Há uma variedade de fatores (socioculturais, ambientais, políticos, econômicos, religiosos…), que condicionam o dinamismo da promoção humana e da evangelização em cada contexto. O mesmo acontece na Amazônia.

A promoção humana, abraçando a totalidade das dimensões da pessoa, em todos os contextos e situações, exige ação conjunta: nenhum ator social é, isoladamente, o responsável pela acolhida, tutela, defesa e promoção da pessoa humana. A Amazônia, por sua própria, natureza, exige interação, senso de corresponsabilidade, ação conjunta, parcerias.

Infelizmente, ainda na gestão da promoção humana na Amazônia, nem sempre os diversos atores sociais convergem e se esforçam para serem bons parceiros, colaboradores uns dos outros; onde há modos variados de compreensão da dignidade humana (e do valor da vida humana), há conflitos, inimizade, antagonismo, sangue derramado. Por isso, urge a promoção da profecia do diálogo em vista da promoção de processos de convergência.

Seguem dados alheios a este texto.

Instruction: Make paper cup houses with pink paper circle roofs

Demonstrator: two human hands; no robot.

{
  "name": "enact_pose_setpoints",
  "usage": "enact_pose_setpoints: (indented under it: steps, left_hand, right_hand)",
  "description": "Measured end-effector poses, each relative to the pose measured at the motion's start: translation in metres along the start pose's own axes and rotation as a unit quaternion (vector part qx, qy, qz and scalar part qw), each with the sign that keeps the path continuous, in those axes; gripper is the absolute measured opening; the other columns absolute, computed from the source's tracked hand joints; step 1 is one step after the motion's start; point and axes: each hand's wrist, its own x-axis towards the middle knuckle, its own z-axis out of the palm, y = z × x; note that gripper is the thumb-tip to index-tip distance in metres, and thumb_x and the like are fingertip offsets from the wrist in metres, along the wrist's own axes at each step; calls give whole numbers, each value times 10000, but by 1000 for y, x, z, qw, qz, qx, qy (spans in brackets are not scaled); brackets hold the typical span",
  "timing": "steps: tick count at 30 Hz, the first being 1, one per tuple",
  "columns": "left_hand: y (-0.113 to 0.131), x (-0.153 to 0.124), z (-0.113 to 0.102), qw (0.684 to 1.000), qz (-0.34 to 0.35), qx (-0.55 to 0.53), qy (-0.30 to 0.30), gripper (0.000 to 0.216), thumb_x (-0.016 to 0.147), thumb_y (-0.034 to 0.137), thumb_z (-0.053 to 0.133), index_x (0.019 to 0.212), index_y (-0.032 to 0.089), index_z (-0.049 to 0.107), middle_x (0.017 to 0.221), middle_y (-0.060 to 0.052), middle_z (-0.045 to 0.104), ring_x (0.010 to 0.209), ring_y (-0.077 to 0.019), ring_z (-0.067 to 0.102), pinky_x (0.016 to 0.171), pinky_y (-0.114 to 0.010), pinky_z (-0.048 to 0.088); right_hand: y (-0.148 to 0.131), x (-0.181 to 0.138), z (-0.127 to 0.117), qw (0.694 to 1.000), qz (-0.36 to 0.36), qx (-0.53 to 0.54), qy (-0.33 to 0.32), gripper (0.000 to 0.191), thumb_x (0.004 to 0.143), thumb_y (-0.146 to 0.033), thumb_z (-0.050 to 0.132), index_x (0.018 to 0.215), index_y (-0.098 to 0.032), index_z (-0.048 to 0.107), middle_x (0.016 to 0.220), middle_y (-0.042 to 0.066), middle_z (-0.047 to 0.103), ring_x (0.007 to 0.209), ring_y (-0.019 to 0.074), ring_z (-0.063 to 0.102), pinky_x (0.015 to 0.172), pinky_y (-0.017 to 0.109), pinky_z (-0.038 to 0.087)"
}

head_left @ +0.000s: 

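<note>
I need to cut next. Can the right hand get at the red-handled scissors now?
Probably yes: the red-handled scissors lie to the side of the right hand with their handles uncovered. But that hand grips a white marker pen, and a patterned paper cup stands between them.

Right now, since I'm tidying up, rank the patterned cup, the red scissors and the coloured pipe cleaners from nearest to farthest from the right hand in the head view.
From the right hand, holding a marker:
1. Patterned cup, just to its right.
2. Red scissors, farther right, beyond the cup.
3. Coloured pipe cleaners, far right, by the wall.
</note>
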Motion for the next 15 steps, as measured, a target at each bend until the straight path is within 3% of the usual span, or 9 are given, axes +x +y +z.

  1. Anúncio, diálogo e denúncia:

A promoção humana estimulada pela Igreja propõe intervenção em todos os contextos socioculturais e situações: indígena, negro, rural, ribeirinho, urbano (centro e periferia). Lamentavelmente a Amazônia é palco de conflitos e mortes! Por parte da Igreja não é suficiente a denúncia dos males. Talvez precisemos crescer mais em atitudes pedagógicas capazes de estimular o discernimento, a convergência, o diálogo e a resolução serena dos conflitos. Foi o que Jesus fez com Zaqueu!

Graves situações humanas vão perdurar enquanto houver a fragmentação das instituições e o oposicionismo entre elas, que criam barreiras entre si, gerando antipatias entre governos, empresas, fazendeiros, militares, ONGs, movimentos, Igreja, instituições de controle social. Por outro lado, muitas vezes, a surdez das instituições de controle social favorece a violência.

Cada ator social tem uma profunda responsabilidade que deve ser resgatada por sua dignidade vocacional. Todavia, onde cresce o antagonismo, todos perdem, se enfraquecem, e se instaura a “guerra fria”.

 

PARA REFLEXÃO:

  • O que significa que a Igreja não tem soluções técnicas para os problemas da sociedade?
  • O que você entende pela afirmação: a Igreja é partícipe das alegrias e esperanças, das angústias e das tristezas dos homens?
  • Quais antagonismos, entre instituições ou categorias de pessoas, você percebe na Amazônia? Como a Igreja pode ajudar?